Data for the task =
----

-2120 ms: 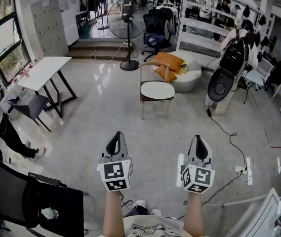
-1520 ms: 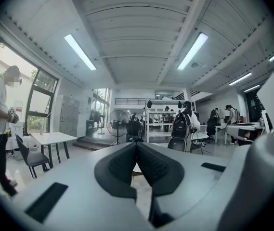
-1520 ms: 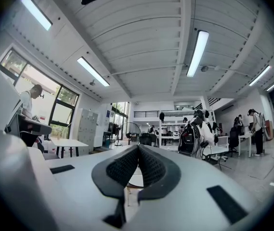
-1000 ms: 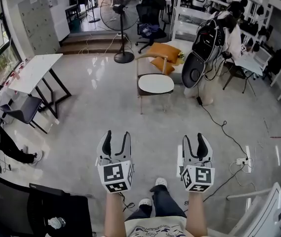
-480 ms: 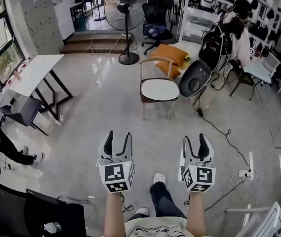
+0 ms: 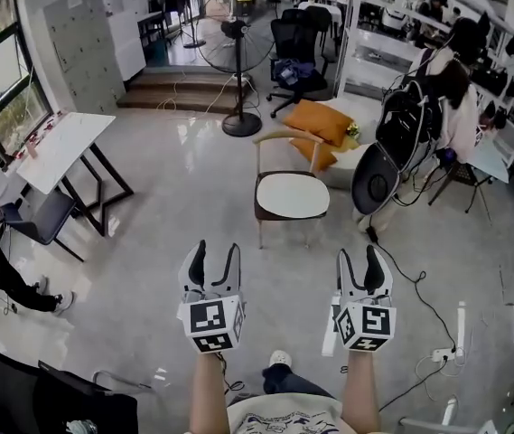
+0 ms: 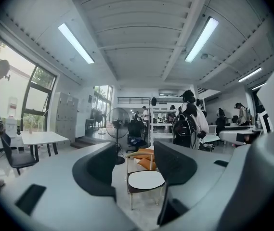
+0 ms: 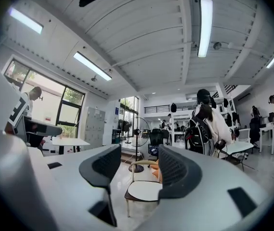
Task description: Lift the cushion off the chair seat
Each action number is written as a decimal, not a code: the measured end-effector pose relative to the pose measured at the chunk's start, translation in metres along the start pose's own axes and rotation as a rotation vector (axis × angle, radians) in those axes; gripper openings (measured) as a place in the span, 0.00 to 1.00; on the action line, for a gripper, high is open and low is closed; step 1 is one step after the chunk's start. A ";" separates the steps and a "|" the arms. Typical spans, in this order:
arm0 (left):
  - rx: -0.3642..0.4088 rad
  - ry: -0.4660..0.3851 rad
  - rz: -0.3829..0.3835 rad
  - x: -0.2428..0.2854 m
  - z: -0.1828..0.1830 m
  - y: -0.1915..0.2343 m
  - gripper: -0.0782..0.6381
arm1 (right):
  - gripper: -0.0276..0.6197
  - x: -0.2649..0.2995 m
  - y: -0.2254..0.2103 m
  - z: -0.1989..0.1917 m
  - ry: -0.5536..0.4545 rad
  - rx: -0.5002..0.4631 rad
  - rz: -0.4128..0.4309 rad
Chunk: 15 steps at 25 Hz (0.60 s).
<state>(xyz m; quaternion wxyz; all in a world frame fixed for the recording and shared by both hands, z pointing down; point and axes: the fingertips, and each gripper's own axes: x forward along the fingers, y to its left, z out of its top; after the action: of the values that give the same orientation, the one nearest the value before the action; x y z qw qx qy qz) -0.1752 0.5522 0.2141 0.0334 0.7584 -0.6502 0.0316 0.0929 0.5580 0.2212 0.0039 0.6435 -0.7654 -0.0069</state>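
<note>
The chair [image 6: 270, 143] has a curved wooden backrest and stands on the pale floor ahead of me. A white oval cushion [image 6: 292, 195] lies flat on its seat. My left gripper [image 6: 213, 256] and right gripper [image 6: 365, 260] are held level side by side, well short of the chair, both open and empty. The left gripper view shows the cushion [image 7: 146, 179] far off between the spread jaws of the left gripper [image 7: 137, 170]. In the right gripper view the cushion [image 8: 144, 190] again lies beyond the open right gripper [image 8: 134, 170].
Orange pillows [image 6: 315, 120] lie on a white beanbag behind the chair. A person with a backpack [image 6: 419, 107] stands just right of it, holding a dark round seat shell [image 6: 376, 177]. A floor fan [image 6: 234, 39], white table [image 6: 62, 138], grey chair [image 6: 44, 217] and floor cables [image 6: 428, 306] surround the route.
Both grippers have gone from shut to open. I have walked toward the chair, which now sits nearer and lower in the head view. The backpack person has shifted beside it.
</note>
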 end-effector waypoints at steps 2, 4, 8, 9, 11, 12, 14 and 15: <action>-0.002 -0.005 0.006 0.022 0.005 -0.003 0.45 | 0.42 0.021 -0.012 0.002 -0.005 -0.004 0.007; -0.006 -0.004 0.011 0.044 0.007 -0.007 0.45 | 0.42 0.041 -0.024 0.002 -0.004 -0.003 0.011; -0.013 0.008 0.022 0.081 0.006 -0.014 0.45 | 0.42 0.073 -0.046 -0.004 0.007 0.003 0.011; -0.013 0.010 0.026 0.088 0.005 -0.014 0.45 | 0.42 0.080 -0.050 -0.006 0.011 0.005 0.010; -0.010 0.019 0.030 0.102 0.001 -0.018 0.45 | 0.42 0.092 -0.058 -0.014 0.025 0.008 0.008; -0.009 0.025 0.029 0.109 0.000 -0.020 0.45 | 0.42 0.097 -0.062 -0.017 0.033 0.012 0.006; -0.009 0.033 0.024 0.122 -0.001 -0.022 0.45 | 0.42 0.108 -0.068 -0.021 0.043 0.021 0.004; -0.009 0.035 0.023 0.130 -0.001 -0.021 0.45 | 0.42 0.115 -0.070 -0.022 0.046 0.024 0.003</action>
<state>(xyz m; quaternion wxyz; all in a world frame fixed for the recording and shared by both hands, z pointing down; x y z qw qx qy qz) -0.1342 0.4281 0.2268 0.0479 0.7502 -0.6581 0.0425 0.1421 0.4323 0.2417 0.0137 0.6424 -0.7660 0.0169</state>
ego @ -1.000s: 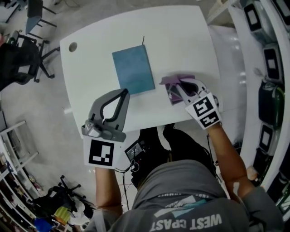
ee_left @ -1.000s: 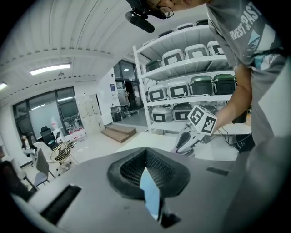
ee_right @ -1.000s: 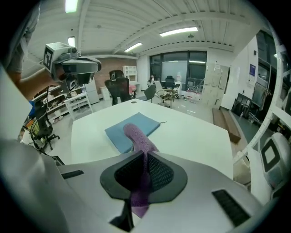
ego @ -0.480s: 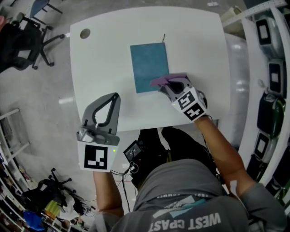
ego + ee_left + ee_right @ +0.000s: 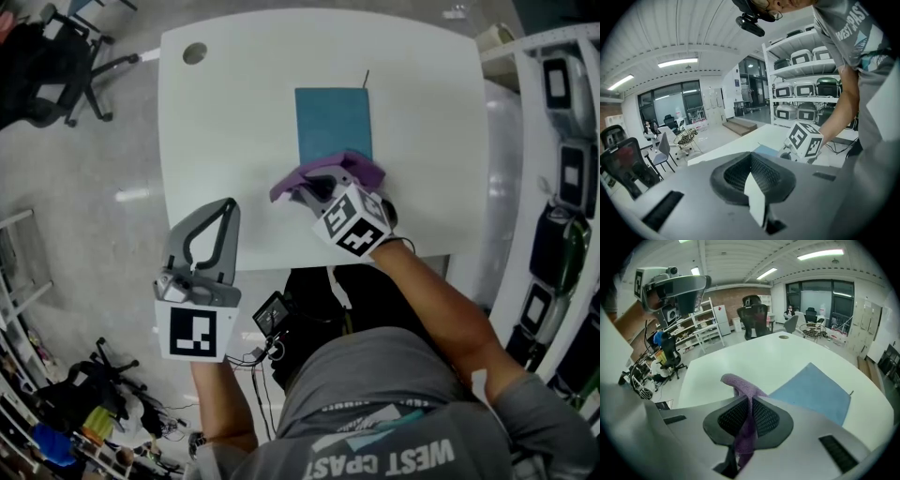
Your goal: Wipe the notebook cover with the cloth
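Note:
A blue notebook (image 5: 332, 120) lies flat on the white table (image 5: 225, 112), its cover also showing in the right gripper view (image 5: 813, 392). My right gripper (image 5: 311, 188) is shut on a purple cloth (image 5: 330, 171), which hangs over the notebook's near edge. The cloth (image 5: 740, 383) sticks up from between the pads in the right gripper view. My left gripper (image 5: 227, 206) rests at the table's near left edge, apart from the notebook, its jaws together and holding nothing. The left gripper view shows the right gripper's marker cube (image 5: 804, 139).
A round cable hole (image 5: 195, 53) sits in the table's far left corner. Office chairs (image 5: 47, 75) stand on the floor at the left. Shelves with bins (image 5: 562, 141) run along the right. A dark device (image 5: 279, 314) lies below the table's near edge.
My right gripper has carried the cloth leftward, from the table beside the notebook to the notebook's near edge. The left gripper has stayed near the table's front edge.

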The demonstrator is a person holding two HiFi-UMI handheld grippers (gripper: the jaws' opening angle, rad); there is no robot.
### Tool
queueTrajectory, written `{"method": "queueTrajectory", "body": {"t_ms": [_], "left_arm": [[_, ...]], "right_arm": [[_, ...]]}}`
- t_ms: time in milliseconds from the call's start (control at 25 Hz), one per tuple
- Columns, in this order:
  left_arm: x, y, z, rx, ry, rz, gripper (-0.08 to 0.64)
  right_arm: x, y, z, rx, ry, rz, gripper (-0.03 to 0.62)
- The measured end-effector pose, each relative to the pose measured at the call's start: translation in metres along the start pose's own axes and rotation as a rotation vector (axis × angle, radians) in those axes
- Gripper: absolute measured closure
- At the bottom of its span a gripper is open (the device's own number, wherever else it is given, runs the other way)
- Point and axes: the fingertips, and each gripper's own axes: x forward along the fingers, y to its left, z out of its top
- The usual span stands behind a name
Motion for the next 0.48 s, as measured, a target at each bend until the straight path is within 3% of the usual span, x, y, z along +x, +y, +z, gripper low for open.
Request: {"method": "queueTrajectory", "body": {"t_ms": [240,480], "left_arm": [[0.0,0.006,-0.003,-0.008,0.005,-0.006,0.557],[0.017,0.0,0.009,0.02,-0.008,-0.058,0.557]], "right_arm": [[0.007,0.005,0.01,0.001,-0.012,0.016,0.541],[-0.026,-0.031,-0.025,0.089,-0.007,-0.075,0.541]]}}
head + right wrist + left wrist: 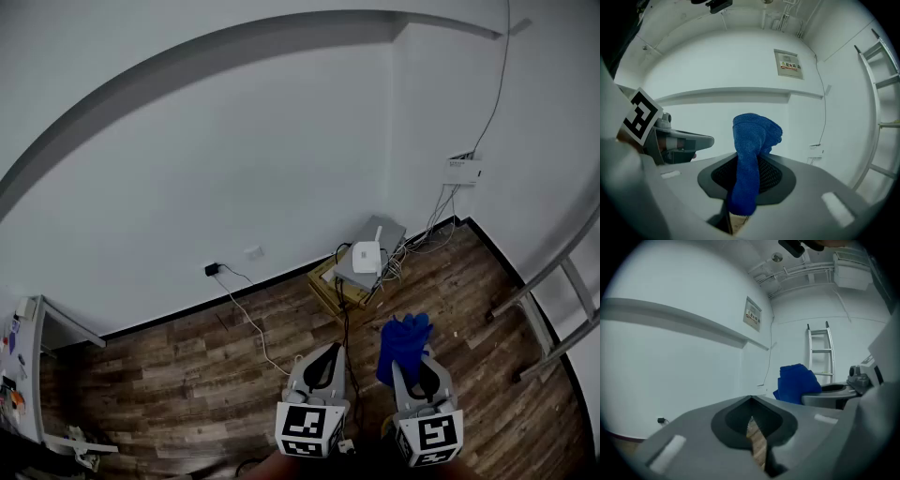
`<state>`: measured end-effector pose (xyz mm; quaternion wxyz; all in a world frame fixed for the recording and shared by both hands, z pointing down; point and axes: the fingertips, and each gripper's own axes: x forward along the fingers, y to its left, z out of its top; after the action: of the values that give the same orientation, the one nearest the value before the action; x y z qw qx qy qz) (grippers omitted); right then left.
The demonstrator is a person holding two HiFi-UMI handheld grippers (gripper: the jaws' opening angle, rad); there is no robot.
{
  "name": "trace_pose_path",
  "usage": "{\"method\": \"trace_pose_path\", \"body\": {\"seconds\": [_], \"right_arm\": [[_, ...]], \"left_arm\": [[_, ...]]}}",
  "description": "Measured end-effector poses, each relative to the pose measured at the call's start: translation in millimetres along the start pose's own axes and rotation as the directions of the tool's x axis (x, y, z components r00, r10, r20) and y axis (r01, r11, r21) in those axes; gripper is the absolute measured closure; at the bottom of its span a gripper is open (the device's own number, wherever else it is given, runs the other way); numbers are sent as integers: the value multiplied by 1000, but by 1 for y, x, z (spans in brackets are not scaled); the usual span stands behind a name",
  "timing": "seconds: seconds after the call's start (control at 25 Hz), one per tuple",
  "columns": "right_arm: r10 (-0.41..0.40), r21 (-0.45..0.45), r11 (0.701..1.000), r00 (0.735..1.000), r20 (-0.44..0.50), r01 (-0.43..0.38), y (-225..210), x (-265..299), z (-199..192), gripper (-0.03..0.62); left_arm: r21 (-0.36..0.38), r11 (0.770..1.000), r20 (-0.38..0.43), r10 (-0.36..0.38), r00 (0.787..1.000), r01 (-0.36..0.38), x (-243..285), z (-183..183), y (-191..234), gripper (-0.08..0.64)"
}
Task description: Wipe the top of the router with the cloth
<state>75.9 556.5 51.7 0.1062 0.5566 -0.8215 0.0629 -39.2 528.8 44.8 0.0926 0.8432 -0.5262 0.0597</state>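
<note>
Holding blue cloth (pixel 404 342) pinched in right gripper (pixel 419 373), nothing in closed left gripper (pixel 322 367). Spotted router (pixel 367 255) far off by wall (pixel 234 169), atop grey box (pixel 390 232). Might snag antenna (pixel 379 234) or cables (pixel 414 246) mid-wipe, toppling it.

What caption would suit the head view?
Blue cloth gripped in the right tongs, left tongs shut and empty, both short of the white router.

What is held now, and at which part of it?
The right hand-held gripper clamps the blue cloth near one end; the rest bunches above the jaws. The left hand-held gripper holds nothing.
</note>
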Motion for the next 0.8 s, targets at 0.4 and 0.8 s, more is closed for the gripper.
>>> {"method": "trace_pose_path", "body": {"seconds": [0.4,0.8], "right_arm": [[30,-8,1000,999,13,-30,-21,27,4,477],[138,-2,990,990,-26,-139,-132,43,-23,477]], "left_arm": [[-23,1000,-25,7,1000,-8,34,0,5,560],[-44,980,-77,190,979,-194,98,-11,-24,560]]}}
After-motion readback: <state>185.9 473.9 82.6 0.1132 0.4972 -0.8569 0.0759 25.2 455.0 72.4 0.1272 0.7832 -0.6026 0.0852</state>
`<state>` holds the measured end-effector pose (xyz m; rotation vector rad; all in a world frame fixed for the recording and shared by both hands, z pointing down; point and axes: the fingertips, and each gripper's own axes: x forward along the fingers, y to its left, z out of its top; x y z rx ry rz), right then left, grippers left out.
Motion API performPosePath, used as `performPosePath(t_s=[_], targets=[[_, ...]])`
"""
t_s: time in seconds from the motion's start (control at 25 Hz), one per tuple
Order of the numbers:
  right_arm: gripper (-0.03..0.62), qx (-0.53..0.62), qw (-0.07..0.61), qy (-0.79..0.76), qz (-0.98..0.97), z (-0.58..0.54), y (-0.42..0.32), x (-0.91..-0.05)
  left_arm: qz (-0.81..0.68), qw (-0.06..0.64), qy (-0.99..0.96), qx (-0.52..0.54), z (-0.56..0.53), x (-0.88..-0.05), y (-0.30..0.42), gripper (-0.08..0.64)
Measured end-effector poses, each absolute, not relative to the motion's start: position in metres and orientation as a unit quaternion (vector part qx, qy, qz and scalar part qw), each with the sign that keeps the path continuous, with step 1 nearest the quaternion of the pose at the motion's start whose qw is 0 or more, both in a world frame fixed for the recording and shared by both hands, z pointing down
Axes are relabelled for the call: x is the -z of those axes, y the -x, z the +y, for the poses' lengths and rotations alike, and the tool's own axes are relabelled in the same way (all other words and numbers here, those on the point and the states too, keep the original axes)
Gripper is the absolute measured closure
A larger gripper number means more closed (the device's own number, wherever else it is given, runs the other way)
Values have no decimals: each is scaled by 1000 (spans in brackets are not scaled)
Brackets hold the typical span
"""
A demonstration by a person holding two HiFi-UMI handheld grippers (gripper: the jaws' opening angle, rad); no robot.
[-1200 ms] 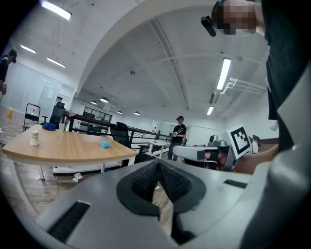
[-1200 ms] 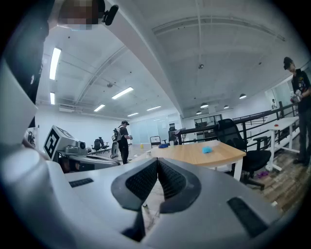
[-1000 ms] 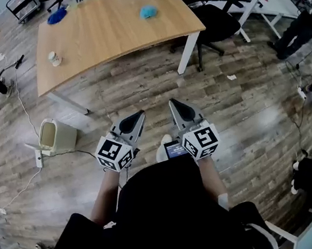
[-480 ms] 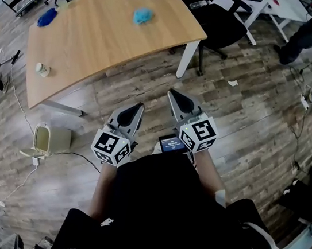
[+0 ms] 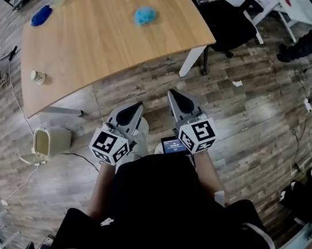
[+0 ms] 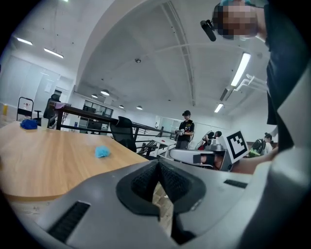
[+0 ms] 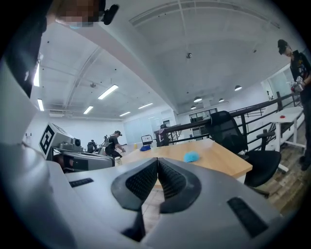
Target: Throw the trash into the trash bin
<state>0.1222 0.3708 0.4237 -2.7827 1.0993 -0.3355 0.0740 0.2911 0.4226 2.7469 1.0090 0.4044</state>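
Nearer the table [image 5: 92, 47] now, left gripper [image 5: 137, 107] and right gripper [image 5: 173, 94] ride with jaws together and empty, nothing yet in reach; blue trash [image 5: 145, 15] lies far on it, bin [image 5: 49, 141] on the floor at left.

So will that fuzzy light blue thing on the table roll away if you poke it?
Probably not far: the light blue clump looks lumpy, not round, so it would likely tumble and stop. Its ragged, crumpled look suggests it is soft and light, so it may squash when pinched.
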Motion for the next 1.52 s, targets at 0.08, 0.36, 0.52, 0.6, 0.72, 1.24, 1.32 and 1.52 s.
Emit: performPosePath(t_s=[0.08, 0.36, 0.52, 0.6, 0.72, 1.24, 1.32, 1.52], targets=[[594, 112, 59, 927, 355, 369, -147, -425, 349, 96, -922, -137, 289, -427, -100, 561], [594, 120, 53, 933, 335, 339, -247, -413, 362, 105, -915, -143, 250, -415, -203, 561], [594, 122, 57, 936, 325, 314, -295, -411, 356, 110, -917, -143, 215, -410, -255, 561], [594, 122, 53, 936, 326, 301, -314, -410, 361, 110, -916, -138, 204, -406, -275, 561], [594, 117, 40, 938, 325, 285, -341, -403, 369, 115, -913, -132, 190, -402, -300, 561], [594, 107, 19, 940, 323, 284, -404, -382, 368, 137, -906, -159, 182, -408, -365, 561], [594, 111, 24, 938, 328, 286, -410, -385, 366, 132, -906, -166, 185, -410, -374, 561], [594, 124, 23, 935, 332, 295, -435, -396, 318, 111, -920, -200, 189, -438, -419, 561]])
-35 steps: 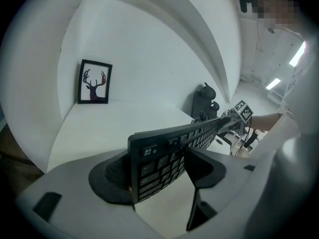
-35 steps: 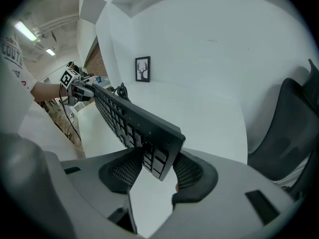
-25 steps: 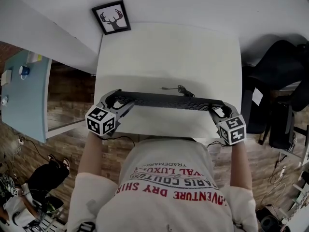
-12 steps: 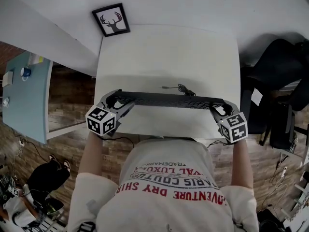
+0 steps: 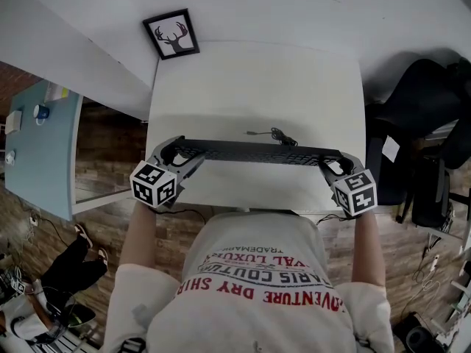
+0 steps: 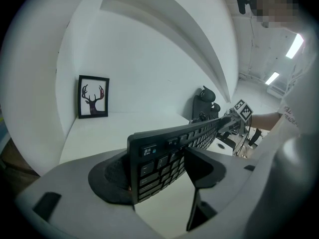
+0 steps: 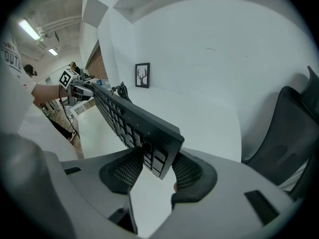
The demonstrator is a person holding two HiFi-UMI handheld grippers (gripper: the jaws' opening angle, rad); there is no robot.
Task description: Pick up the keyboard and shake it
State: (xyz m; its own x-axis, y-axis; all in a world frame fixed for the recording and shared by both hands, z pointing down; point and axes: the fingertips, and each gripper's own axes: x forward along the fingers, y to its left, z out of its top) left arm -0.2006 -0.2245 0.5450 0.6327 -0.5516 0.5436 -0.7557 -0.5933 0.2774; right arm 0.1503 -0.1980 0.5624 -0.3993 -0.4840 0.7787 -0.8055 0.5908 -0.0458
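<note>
Nothing really moved versus a second before: both grippers and the keyboard (image 5: 250, 153) sat where they were; only a bystander's legs (image 5: 73, 259) on the floor at lower left had shifted. Left gripper (image 6: 159, 168) was clamped on the keyboard's left end and right gripper (image 7: 154, 166) on its right end, jaws pressing front and back. Both pointed forward and down, with the forearms stretched out from the torso. Keyboard hung tilted on edge above the near half of the white table (image 5: 250, 79), with its cable (image 5: 276, 134) trailing onto the tabletop behind.
</note>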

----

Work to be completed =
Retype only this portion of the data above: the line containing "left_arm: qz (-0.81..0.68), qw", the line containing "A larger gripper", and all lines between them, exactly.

Exercise output =
  left_arm: qz (-0.81..0.68), qw (-0.06..0.64), qy (-0.99..0.96), qx (-0.52..0.54), z (-0.56..0.53), x (-0.88..-0.05), y (-0.30..0.42), gripper (-0.08..0.64)
Measured end-effector poses, each absolute, not relative to the motion's start: position in metres and orientation as a unit quaternion (vector part qx, qy, qz and scalar part qw), each with the sign that keeps the path continuous, with step 1 nearest the quaternion of the pose at the motion's start whose qw is 0 or more, both in a world frame fixed for the recording and shared by both hands, z pointing down
Axes are relabelled for the call: x is the -z of those axes, y the -x, z the +y, for the poses' lengths and rotations alike, and the tool's own axes are relabelled in the same way (all other words and numbers here, those on the point and the states too, keep the original axes)
Gripper is the absolute measured closure
A larger gripper number means more closed (the device's own number, wherever else it is given, runs the other way)

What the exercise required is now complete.